I'm not an attorney but I think you got some bad advice. Working on hobby
projects while on a visa is fine. Owning a business while on a visa is fine.
Transferring IP you worked on while on a visa to a business you own while
you're still on the same visa is an area I wouldn't play around with. Even if
it is fine I can see lots of potential headaches any time you deal with
immigration in the future.

------
codegeek
It is unfortunate but the reality is that H1B laws are very complex just like
most US visas. You already know you cannot work for that company. So what is
the point in just setting up a company ?

If you want to do your pet project, why not just build the project just as
your own project. Don't work on it as a business including doing things like
sales,marketing etc until you get the green card. What is the issue with that
?

If you are questioned about this company while entering the US from outside,
you could get yourself into trouble. It is very hard to convince the
immigration officials that you have a company but you don't work for it. So
technically it is legal to create a company while on H1B but in practice, you
are opening yourself to unnecessary scrutiny.

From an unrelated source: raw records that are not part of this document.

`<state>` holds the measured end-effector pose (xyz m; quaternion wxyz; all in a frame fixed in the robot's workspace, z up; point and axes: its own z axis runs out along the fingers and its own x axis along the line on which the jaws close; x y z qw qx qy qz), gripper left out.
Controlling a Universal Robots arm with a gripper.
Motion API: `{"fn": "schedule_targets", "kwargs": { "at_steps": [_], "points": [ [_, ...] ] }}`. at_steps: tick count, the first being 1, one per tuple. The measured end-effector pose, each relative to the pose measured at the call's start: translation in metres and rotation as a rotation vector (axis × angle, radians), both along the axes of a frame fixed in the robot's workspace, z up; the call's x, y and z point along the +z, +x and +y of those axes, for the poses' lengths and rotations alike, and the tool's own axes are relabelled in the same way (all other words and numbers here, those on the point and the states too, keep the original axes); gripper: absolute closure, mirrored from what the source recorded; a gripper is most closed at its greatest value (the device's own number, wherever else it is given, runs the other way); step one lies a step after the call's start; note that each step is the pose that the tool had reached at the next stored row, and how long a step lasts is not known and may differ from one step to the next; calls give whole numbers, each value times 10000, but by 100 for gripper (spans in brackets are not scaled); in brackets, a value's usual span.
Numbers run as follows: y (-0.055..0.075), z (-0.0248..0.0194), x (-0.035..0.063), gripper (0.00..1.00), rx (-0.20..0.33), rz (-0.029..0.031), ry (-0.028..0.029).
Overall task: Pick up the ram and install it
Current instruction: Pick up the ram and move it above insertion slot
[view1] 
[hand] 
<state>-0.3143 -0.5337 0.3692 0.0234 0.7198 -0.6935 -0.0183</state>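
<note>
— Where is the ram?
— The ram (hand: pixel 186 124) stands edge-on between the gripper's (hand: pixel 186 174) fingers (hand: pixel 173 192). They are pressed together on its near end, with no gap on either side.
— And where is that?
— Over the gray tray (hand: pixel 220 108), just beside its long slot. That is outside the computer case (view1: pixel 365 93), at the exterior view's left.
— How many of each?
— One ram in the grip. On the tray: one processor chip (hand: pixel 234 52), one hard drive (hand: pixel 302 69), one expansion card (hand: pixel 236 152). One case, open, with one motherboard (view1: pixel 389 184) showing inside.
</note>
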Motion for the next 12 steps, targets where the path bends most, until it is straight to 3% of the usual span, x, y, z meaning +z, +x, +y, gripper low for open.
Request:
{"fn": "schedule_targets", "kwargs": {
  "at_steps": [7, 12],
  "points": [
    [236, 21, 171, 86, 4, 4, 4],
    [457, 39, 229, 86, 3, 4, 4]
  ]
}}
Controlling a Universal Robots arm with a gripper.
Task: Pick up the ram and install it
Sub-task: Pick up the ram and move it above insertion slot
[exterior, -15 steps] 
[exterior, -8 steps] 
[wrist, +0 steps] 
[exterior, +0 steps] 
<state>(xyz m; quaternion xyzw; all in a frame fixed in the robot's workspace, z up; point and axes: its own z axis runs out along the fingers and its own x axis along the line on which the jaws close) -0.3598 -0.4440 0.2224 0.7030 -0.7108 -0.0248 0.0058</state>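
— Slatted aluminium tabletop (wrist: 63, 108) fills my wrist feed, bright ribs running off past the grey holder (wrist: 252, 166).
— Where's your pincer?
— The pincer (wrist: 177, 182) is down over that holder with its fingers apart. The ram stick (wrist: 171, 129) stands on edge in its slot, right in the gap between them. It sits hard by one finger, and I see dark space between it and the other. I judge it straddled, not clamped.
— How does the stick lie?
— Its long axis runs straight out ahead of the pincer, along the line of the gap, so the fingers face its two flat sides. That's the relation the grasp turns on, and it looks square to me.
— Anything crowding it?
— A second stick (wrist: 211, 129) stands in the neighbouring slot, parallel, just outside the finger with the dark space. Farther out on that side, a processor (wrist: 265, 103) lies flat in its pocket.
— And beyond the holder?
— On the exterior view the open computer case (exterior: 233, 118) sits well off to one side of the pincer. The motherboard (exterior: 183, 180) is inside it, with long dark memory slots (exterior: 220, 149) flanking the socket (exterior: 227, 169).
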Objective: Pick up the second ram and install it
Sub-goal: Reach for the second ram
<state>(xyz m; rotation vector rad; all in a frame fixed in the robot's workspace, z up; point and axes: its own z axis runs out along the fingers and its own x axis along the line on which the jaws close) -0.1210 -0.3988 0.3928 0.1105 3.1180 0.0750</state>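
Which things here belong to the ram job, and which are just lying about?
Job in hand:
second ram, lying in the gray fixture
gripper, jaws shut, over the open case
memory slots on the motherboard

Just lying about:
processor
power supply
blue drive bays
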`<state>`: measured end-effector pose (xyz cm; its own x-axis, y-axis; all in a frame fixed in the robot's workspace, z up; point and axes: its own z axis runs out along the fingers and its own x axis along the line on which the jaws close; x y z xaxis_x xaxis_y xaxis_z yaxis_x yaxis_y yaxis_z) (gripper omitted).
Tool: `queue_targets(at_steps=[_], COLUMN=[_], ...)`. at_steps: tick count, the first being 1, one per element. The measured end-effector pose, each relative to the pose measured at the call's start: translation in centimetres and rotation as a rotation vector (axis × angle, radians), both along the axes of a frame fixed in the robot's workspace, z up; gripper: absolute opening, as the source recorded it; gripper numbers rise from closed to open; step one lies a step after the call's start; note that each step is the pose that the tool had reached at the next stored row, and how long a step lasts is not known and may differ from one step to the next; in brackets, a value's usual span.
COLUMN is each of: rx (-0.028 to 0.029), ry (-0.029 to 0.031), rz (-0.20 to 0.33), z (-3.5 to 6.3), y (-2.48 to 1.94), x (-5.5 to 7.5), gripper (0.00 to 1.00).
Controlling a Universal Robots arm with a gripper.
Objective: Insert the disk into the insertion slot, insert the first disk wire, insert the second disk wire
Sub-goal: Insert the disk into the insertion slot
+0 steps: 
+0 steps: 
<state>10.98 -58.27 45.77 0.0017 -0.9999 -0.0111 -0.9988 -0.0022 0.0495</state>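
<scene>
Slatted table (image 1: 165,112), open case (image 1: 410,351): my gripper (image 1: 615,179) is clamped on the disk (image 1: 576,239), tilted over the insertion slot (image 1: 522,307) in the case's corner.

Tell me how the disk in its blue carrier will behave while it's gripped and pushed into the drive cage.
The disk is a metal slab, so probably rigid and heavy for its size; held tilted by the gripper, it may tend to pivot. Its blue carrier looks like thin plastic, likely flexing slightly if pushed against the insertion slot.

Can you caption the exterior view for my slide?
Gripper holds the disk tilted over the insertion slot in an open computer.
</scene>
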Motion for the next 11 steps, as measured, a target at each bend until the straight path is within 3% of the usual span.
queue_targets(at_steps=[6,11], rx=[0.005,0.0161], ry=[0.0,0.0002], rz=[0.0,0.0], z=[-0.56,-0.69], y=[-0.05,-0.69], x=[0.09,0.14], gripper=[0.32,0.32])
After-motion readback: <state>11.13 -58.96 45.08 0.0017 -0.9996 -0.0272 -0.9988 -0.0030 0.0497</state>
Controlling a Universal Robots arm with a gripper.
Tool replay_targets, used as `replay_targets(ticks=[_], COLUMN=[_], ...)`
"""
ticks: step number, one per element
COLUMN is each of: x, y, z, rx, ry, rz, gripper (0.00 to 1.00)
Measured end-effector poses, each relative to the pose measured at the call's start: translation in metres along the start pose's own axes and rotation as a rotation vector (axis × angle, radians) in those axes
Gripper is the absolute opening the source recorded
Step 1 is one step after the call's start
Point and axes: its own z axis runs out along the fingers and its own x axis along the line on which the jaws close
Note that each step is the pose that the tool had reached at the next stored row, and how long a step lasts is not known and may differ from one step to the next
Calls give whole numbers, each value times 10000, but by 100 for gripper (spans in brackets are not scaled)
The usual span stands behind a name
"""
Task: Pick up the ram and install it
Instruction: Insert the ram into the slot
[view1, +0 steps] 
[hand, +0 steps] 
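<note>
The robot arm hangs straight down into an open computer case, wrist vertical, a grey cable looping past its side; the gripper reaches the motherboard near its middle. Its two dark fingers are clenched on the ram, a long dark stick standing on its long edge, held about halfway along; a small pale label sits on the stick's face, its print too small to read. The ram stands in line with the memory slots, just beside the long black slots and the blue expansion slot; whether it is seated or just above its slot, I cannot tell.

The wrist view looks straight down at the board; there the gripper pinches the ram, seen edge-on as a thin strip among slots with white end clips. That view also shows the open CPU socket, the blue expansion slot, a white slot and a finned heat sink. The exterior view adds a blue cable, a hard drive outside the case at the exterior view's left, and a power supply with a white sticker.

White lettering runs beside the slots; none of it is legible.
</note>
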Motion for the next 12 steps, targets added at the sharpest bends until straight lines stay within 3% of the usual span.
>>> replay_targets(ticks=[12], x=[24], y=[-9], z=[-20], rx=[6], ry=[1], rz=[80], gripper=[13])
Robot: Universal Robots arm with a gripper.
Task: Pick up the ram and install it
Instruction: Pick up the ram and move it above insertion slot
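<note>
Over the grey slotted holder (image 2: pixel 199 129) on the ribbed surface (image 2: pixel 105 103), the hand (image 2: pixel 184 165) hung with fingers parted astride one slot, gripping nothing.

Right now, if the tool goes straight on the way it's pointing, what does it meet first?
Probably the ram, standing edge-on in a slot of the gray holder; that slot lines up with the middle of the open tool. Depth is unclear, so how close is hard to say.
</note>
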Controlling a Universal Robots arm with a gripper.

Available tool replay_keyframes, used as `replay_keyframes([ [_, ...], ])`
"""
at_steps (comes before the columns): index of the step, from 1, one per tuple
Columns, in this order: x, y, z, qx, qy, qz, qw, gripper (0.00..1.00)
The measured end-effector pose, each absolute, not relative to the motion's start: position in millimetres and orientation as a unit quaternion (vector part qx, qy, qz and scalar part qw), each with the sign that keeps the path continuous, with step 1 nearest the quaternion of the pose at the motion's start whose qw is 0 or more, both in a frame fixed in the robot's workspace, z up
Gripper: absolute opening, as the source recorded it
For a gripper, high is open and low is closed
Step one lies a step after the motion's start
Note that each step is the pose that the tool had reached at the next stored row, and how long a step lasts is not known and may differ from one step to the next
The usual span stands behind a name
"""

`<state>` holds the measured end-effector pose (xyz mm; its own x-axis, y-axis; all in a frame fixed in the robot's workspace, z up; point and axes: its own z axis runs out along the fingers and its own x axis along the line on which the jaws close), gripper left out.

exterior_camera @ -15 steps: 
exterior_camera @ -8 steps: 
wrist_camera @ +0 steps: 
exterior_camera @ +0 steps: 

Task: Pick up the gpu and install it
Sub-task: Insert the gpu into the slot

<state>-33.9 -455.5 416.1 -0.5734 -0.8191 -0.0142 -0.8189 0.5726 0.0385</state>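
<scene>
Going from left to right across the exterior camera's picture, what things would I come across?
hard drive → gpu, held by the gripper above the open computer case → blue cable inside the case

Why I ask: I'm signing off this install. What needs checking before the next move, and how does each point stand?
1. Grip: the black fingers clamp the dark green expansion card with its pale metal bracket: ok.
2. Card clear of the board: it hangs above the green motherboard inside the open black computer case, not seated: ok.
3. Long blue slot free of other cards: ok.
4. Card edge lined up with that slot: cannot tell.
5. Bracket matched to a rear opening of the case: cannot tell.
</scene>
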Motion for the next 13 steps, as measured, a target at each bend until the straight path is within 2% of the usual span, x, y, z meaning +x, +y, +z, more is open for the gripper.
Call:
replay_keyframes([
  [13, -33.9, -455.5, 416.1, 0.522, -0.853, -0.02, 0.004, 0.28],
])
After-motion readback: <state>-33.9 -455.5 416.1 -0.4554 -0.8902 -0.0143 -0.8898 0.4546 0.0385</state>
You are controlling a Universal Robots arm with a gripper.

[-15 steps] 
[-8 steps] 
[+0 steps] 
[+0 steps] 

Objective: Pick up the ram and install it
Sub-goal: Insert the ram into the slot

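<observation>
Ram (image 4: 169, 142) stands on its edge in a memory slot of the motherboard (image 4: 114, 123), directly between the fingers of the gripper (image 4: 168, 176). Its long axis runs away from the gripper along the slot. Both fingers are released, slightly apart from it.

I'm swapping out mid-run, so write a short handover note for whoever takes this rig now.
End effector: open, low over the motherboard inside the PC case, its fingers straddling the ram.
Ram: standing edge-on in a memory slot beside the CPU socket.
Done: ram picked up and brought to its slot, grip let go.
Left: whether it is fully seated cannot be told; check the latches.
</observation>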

It sucks but that is the truth. Accept it, get the green card and then work on
your company.

------
e59d134d
IANAL but yes anyone can own a company or start LLC, even foreigners outside
of the US.

However, on H1B you cannot work for such LLC, you will be in violation of your
visa status. But I am not sure if non-income generating, administrative task
such as filing annual reports count as working for your own company. You
should check with a lawyer on this.

Finally, owning an LLC may create future issues with immigration. Even if you
don't violate your visa, immigration officers may assume that you did. It
might be easy to clear up with additional documentation but I would not risk
it.

------
rajeshp1986
I am interested in doing something similar. Please PM me and we can discuss
about this. Creating an LLC will allow me to market it better and have UI
freelancer work for me. I want to bring in a development agency who does the
work. Are you thinking something in the same lines?

------
brudgers
My advice: Hire an immigration attorney if an informed answer to the question
is important.

Good luck.

------
sumedh
Since you said its for a pet project, I am not really sure why you need a
company but if you really want one why dont you open in our mom's name in your
own home country (assuming its an online business)

------
bsvalley
Short answer - yes you can. Though, it's a serious hassle since you need to
have someone running the company from A to Z for you. You can only be a
passive owner/investor. That's it.

------
pravula
IANAL, but yes, you can.